**How to complete this task**
Pick every line out of the entries below that has the string "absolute", and copy it.

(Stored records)
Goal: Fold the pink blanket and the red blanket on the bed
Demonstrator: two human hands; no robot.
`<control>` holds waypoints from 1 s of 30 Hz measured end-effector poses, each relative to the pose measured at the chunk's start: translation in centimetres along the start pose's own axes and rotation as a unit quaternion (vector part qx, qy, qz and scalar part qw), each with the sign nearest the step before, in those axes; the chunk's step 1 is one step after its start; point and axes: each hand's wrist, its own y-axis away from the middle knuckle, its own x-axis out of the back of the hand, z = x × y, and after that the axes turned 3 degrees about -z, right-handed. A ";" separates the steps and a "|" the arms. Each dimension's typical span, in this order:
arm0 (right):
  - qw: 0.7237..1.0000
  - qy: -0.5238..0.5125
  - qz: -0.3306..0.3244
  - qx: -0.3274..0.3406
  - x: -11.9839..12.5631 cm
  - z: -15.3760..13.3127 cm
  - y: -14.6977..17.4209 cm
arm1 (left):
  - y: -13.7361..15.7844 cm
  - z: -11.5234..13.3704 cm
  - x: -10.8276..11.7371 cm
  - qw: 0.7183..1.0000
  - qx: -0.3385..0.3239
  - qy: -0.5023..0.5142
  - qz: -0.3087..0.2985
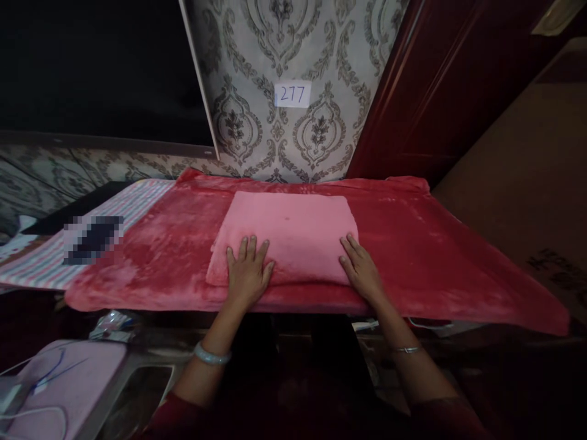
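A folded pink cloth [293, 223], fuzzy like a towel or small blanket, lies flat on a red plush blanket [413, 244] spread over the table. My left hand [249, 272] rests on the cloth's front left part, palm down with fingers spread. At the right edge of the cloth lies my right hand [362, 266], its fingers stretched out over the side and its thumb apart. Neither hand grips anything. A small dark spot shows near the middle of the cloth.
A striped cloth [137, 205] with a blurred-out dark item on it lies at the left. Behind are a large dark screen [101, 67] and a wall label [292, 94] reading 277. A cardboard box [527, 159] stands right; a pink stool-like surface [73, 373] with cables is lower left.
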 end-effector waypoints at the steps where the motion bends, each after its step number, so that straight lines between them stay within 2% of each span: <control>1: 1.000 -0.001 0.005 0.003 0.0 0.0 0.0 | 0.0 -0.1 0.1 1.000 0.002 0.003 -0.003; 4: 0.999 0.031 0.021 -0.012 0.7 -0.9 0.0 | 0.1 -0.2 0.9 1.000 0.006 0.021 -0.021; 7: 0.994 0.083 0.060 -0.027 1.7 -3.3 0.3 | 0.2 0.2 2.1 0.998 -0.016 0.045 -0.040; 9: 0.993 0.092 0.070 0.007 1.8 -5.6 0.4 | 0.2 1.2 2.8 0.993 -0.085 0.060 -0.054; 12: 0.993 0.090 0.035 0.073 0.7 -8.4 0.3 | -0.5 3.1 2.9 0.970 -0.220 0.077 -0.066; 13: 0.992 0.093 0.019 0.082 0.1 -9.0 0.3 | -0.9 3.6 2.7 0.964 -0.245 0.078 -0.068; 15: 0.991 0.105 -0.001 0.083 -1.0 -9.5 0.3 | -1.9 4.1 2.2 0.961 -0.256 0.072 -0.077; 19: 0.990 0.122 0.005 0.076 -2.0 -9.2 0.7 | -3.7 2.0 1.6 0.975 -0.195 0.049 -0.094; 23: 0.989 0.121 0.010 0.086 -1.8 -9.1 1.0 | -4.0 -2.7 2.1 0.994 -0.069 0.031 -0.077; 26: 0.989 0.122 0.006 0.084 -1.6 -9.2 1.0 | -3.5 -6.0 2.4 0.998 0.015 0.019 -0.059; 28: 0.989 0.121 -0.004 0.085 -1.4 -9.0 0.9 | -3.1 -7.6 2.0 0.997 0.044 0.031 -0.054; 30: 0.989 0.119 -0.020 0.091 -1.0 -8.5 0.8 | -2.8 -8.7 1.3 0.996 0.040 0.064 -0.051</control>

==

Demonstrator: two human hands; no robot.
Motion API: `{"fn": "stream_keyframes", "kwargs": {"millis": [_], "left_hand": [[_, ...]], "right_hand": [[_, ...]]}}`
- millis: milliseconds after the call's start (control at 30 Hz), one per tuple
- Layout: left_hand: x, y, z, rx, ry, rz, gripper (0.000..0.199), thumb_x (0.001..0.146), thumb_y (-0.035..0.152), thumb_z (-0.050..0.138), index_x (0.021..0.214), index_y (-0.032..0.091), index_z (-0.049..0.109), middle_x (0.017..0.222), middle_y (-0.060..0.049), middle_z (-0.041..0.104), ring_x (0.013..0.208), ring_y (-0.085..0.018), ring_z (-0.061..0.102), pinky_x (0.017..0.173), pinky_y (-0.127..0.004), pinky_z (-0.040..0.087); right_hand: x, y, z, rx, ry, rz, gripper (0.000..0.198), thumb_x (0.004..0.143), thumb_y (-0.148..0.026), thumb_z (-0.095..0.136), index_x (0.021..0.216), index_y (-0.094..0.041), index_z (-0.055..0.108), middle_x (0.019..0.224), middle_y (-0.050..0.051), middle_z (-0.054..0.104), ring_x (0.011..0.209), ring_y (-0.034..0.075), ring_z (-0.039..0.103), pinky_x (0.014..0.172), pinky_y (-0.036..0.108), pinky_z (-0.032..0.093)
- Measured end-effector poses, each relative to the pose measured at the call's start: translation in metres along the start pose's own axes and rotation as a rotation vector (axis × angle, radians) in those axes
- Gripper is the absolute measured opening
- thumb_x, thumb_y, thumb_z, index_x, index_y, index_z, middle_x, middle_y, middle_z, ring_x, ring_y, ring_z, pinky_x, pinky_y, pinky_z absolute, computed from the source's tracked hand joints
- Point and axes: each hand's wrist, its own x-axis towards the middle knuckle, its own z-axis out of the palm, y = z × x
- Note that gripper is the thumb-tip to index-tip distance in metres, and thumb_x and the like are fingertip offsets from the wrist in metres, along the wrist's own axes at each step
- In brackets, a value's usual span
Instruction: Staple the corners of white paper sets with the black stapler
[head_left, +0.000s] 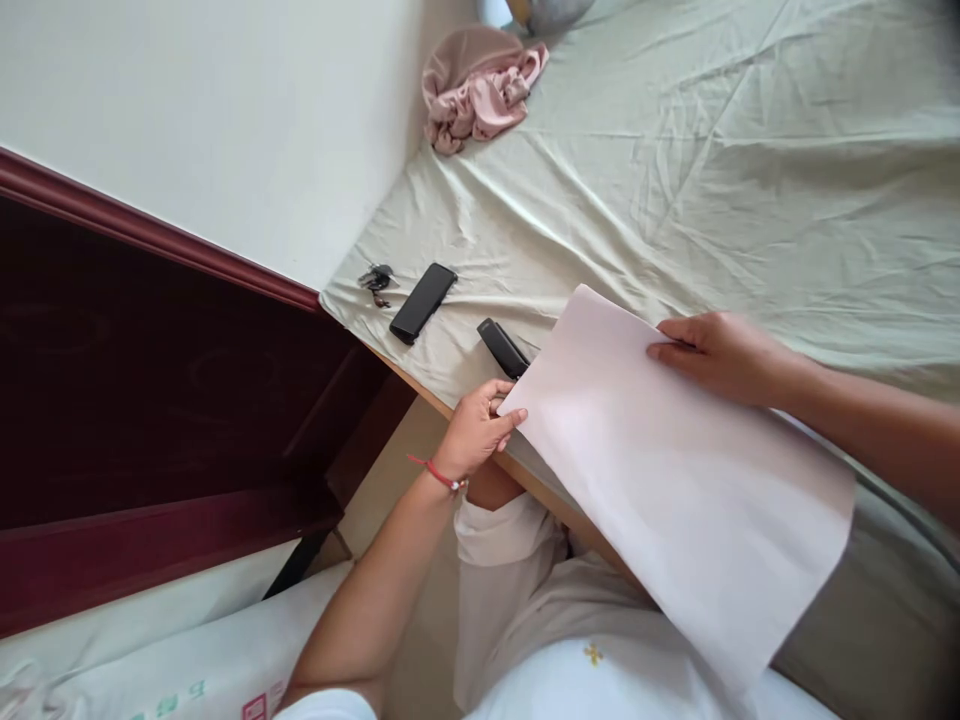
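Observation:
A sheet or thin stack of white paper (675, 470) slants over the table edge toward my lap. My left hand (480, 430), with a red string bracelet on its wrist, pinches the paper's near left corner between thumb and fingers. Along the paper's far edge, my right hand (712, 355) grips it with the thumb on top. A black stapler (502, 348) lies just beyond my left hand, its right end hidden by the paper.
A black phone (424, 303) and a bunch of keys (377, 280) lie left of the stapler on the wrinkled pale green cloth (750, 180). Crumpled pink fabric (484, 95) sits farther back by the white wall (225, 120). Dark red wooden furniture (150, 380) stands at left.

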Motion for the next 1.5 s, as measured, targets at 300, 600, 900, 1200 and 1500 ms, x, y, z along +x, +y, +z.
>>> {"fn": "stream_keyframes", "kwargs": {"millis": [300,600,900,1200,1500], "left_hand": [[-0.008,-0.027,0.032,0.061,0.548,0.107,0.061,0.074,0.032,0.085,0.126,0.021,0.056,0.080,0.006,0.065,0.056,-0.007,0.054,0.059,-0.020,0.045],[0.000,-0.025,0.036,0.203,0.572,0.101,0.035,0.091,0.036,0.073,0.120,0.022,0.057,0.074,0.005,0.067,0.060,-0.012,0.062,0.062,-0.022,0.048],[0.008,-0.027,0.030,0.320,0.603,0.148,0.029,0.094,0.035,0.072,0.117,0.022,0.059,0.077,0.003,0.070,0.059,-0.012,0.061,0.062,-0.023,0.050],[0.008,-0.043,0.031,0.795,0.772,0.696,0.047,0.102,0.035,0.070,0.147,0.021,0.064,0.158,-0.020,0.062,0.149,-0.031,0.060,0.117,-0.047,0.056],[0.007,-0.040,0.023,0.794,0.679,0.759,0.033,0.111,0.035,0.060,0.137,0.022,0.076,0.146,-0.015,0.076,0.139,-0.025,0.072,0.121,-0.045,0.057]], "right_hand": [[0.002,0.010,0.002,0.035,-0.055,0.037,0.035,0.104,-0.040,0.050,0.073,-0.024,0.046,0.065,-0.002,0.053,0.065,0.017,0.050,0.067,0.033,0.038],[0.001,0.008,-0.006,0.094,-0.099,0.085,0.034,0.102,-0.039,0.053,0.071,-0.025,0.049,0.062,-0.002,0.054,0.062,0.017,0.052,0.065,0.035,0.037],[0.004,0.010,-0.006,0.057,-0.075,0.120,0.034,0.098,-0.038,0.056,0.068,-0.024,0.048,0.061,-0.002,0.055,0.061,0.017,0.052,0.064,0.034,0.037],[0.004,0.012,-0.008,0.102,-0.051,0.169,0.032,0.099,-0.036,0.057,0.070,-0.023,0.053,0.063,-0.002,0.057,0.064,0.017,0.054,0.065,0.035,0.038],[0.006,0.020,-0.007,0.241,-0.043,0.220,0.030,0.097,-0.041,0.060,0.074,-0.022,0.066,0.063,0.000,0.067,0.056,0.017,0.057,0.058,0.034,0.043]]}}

**Answer to this problem**
- Gripper is the absolute measured opening
- thumb_x, thumb_y, thumb_z, index_x, index_y, index_z, middle_x, middle_y, middle_z, ring_x, ring_y, ring_z, pinky_x, pinky_y, pinky_z absolute, computed from the source's tracked hand joints

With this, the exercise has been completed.